WHAT THE TASK ASKS :: You are asked to copy the entire listing exactly, apart from its pictures.

MATERIALS PROVIDED ::
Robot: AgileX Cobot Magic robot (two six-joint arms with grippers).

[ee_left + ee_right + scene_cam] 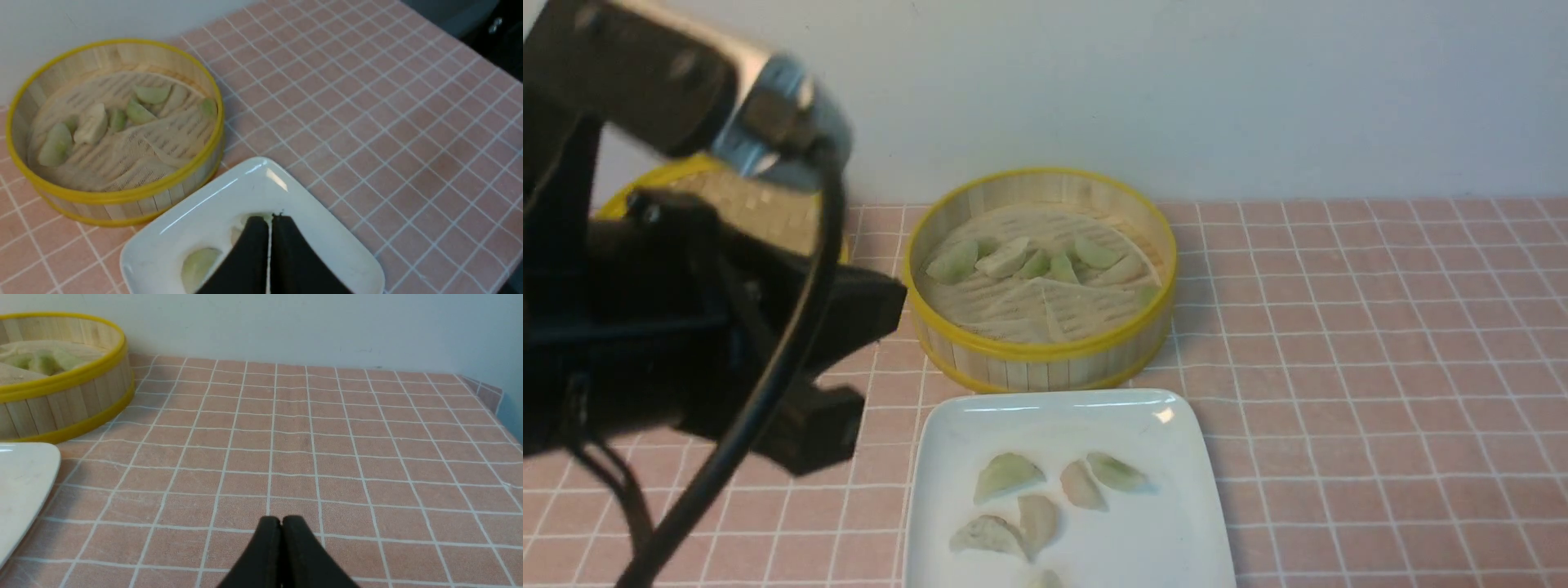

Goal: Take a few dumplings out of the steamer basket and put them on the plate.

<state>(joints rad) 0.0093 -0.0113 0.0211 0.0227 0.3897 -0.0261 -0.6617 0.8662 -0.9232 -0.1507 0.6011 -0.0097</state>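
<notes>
Dumplings point(1021, 260) still to be moved lie in a loose row across the far half of the steamer basket point(1042, 353), while five or six others point(1040, 500) already rest on the near half of the plate point(1045, 412), which sits just in front of the basket. The left gripper point(269, 218) hangs above the plate with its jaws pressed together and nothing visibly between them; from there the basket lies farther from the robot, so I judge the next reach to be a forward one over the plate's far rim and the basket wall. The left arm is clearly the nearer one. The right gripper point(281, 519), also closed and empty, sits well off to the right over bare pink checked tablecloth point(327, 437). The nearest crescents lie roughly crosswise to that reach.
</notes>
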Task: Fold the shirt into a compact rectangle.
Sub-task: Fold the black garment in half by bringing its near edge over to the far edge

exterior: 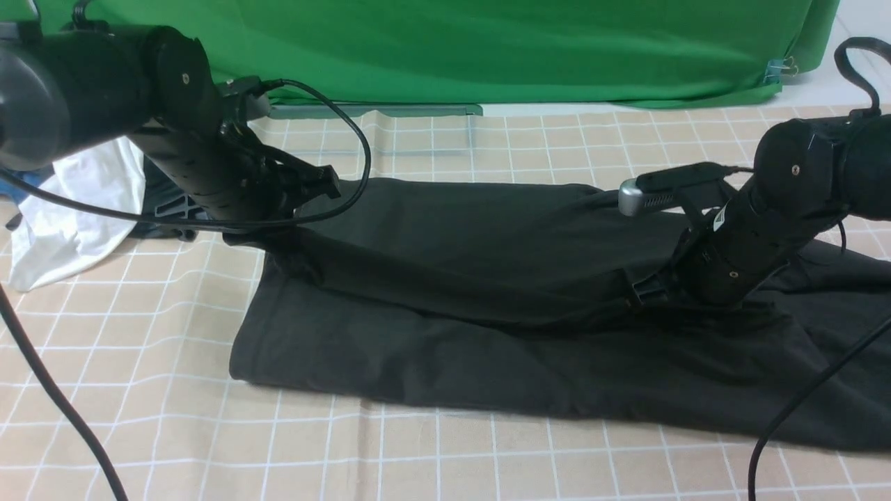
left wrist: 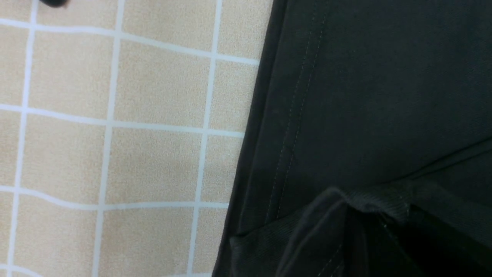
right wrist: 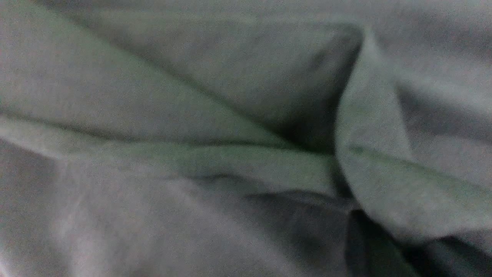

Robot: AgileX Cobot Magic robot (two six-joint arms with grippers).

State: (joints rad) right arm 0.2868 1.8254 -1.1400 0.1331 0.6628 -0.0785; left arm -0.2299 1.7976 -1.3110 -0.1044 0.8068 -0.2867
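Observation:
The black shirt (exterior: 452, 334) lies across the checked tablecloth (exterior: 418, 452), its far half raised and drawn over the near half in a taut fold. My left gripper (exterior: 278, 245) is shut on the shirt's left end, my right gripper (exterior: 644, 292) on its right part. In the left wrist view a bunched ribbed edge of the shirt (left wrist: 369, 204) rises into the dark where the fingers are hidden, beside a stitched hem. The right wrist view is filled with blurred folds of the shirt (right wrist: 192, 96). The white print is out of view.
A white garment (exterior: 69, 209) and a smaller dark garment (exterior: 163, 202) lie at the left behind my left arm. A green backdrop (exterior: 487, 42) closes the far side. Black cables (exterior: 56, 396) hang over the near left and near right (exterior: 800, 410) of the table.

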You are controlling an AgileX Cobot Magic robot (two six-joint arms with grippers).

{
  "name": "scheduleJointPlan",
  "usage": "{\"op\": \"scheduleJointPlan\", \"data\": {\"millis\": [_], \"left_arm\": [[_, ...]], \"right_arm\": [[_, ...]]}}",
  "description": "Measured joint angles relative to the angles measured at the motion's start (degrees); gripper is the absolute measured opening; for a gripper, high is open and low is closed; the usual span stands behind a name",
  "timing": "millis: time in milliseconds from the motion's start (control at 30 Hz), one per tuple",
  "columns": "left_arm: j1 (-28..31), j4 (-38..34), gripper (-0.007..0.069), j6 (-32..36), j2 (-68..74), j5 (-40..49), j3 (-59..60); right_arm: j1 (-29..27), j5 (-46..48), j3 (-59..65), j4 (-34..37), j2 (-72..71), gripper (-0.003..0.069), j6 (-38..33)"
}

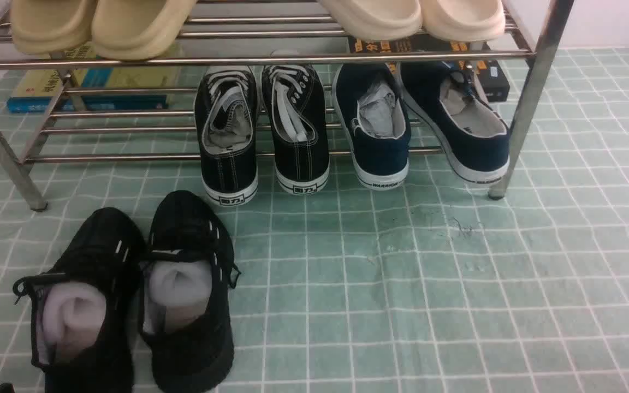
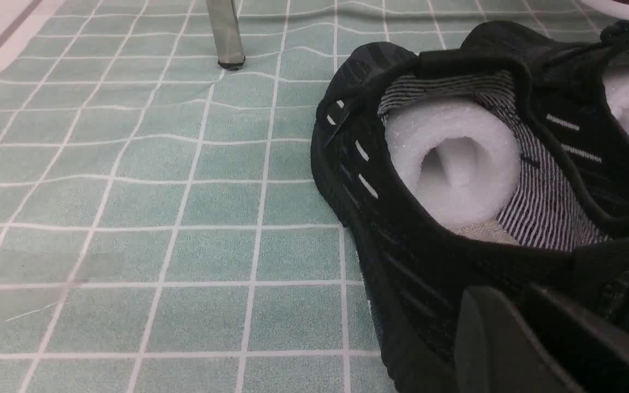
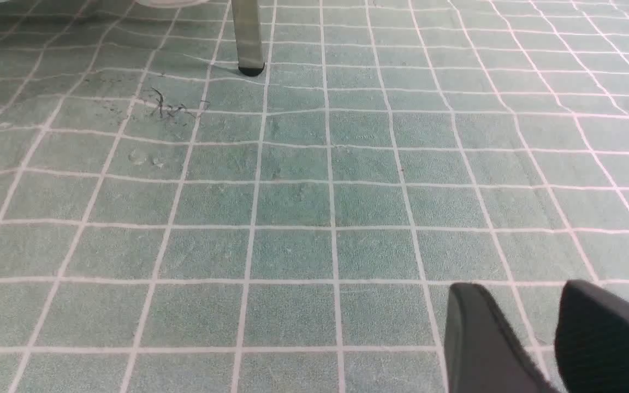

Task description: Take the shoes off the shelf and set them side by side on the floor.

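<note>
The two navy shoes [image 1: 380, 131] [image 1: 464, 128] sit on the lower tier of the steel shelf [image 1: 271, 59], at its right end, heels toward me and paper stuffed inside. The right one lies at an angle, close to the shelf's right front leg [image 1: 527, 103]. The green tiled floor [image 1: 402, 305] lies in front of them. My right gripper [image 3: 519, 292] hovers open low over the floor [image 3: 292, 202], with nothing between its fingers. My left gripper [image 2: 511, 305] is shut, right behind the heel of a black knit sneaker [image 2: 456, 164]; whether it touches the sneaker I cannot tell.
A pair of black knit sneakers [image 1: 90, 305] [image 1: 189, 295] with foam inside stands on the floor at the front left. Black lace-up sneakers [image 1: 227, 136] [image 1: 298, 131] share the lower tier. Beige slippers [image 1: 140, 27] [image 1: 418, 16] fill the top tier. Books [image 1: 90, 93] lie behind the shelf.
</note>
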Motion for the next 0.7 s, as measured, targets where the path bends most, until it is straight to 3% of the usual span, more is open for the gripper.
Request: {"op": "scheduleJointPlan", "data": {"millis": [333,700], "left_arm": [[0.0,0.0,0.0110,0.0,0.0,0.0,0.0],[0.0,0.1,0.0112,0.0,0.0,0.0,0.0]], "right_arm": [[0.0,0.0,0.0,-0.2,0.0,0.0237,0.0],[0.0,0.5,0.0,-12.7,0.0,0.0237,0.0]]}}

TASK RESPONSE ::
Robot: AgileX Cobot Magic robot (two six-joint arms with grippers).

[ee_left + ee_right + scene_cam] 

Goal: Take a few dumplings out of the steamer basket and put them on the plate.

<state>(joints rad) 0.0093 -0.0113 0.0211 0.0227 0.3897 -0.0261 -0.6617 0.8662 -0.9232 -0.1507 0.6011 -0.0097</state>
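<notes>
Dumplings point(1021, 260) still to be moved lie in a loose row across the far half of the steamer basket point(1042, 353), while five or six others point(1040, 500) already rest on the near half of the plate point(1045, 412), which sits just in front of the basket. The left gripper point(269, 218) hangs above the plate with its jaws pressed together and nothing visibly between them; from there the basket lies farther from the robot, so I judge the next reach to be a forward one over the plate's far rim and the basket wall. The left arm is clearly the nearer one. The right gripper point(281, 519), also closed and empty, sits well off to the right over bare pink checked tablecloth point(327, 437). The nearest crescents lie roughly crosswise to that reach.
</notes>
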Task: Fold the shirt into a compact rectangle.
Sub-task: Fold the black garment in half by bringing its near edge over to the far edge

exterior: 
left wrist: 
right wrist: 

Robot: AgileX Cobot Magic robot (two six-joint arms with grippers).

State: (joints rad) right arm 0.2868 1.8254 -1.1400 0.1331 0.6628 -0.0785; left arm -0.2299 1.7976 -1.3110 -0.1044 0.8068 -0.2867
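Observation:
The black shirt (exterior: 452, 334) lies across the checked tablecloth (exterior: 418, 452), its far half raised and drawn over the near half in a taut fold. My left gripper (exterior: 278, 245) is shut on the shirt's left end, my right gripper (exterior: 644, 292) on its right part. In the left wrist view a bunched ribbed edge of the shirt (left wrist: 369, 204) rises into the dark where the fingers are hidden, beside a stitched hem. The right wrist view is filled with blurred folds of the shirt (right wrist: 192, 96). The white print is out of view.
A white garment (exterior: 69, 209) and a smaller dark garment (exterior: 163, 202) lie at the left behind my left arm. A green backdrop (exterior: 487, 42) closes the far side. Black cables (exterior: 56, 396) hang over the near left and near right (exterior: 800, 410) of the table.
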
You are controlling an AgileX Cobot Magic robot (two six-joint arms with grippers).

{
  "name": "scheduleJointPlan",
  "usage": "{\"op\": \"scheduleJointPlan\", \"data\": {\"millis\": [_], \"left_arm\": [[_, ...]], \"right_arm\": [[_, ...]]}}",
  "description": "Measured joint angles relative to the angles measured at the motion's start (degrees); gripper is the absolute measured opening; for a gripper, high is open and low is closed; the usual span stands behind a name",
  "timing": "millis: time in milliseconds from the motion's start (control at 30 Hz), one per tuple",
  "columns": "left_arm: j1 (-28..31), j4 (-38..34), gripper (-0.007..0.069), j6 (-32..36), j2 (-68..74), j5 (-40..49), j3 (-59..60); right_arm: j1 (-29..27), j5 (-46..48), j3 (-59..65), j4 (-34..37), j2 (-72..71), gripper (-0.003..0.069), j6 (-38..33)"
}


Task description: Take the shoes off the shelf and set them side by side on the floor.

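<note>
The two navy shoes [image 1: 380, 131] [image 1: 464, 128] sit on the lower tier of the steel shelf [image 1: 271, 59], at its right end, heels toward me and paper stuffed inside. The right one lies at an angle, close to the shelf's right front leg [image 1: 527, 103]. The green tiled floor [image 1: 402, 305] lies in front of them. My right gripper [image 3: 519, 292] hovers open low over the floor [image 3: 292, 202], with nothing between its fingers. My left gripper [image 2: 511, 305] is shut, right behind the heel of a black knit sneaker [image 2: 456, 164]; whether it touches the sneaker I cannot tell.
A pair of black knit sneakers [image 1: 90, 305] [image 1: 189, 295] with foam inside stands on the floor at the front left. Black lace-up sneakers [image 1: 227, 136] [image 1: 298, 131] share the lower tier. Beige slippers [image 1: 140, 27] [image 1: 418, 16] fill the top tier. Books [image 1: 90, 93] lie behind the shelf.
</note>
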Motion for the next 0.7 s, as measured, targets where the path bends most, until it is straight to 3% of the usual span, more is open for the gripper.
Request: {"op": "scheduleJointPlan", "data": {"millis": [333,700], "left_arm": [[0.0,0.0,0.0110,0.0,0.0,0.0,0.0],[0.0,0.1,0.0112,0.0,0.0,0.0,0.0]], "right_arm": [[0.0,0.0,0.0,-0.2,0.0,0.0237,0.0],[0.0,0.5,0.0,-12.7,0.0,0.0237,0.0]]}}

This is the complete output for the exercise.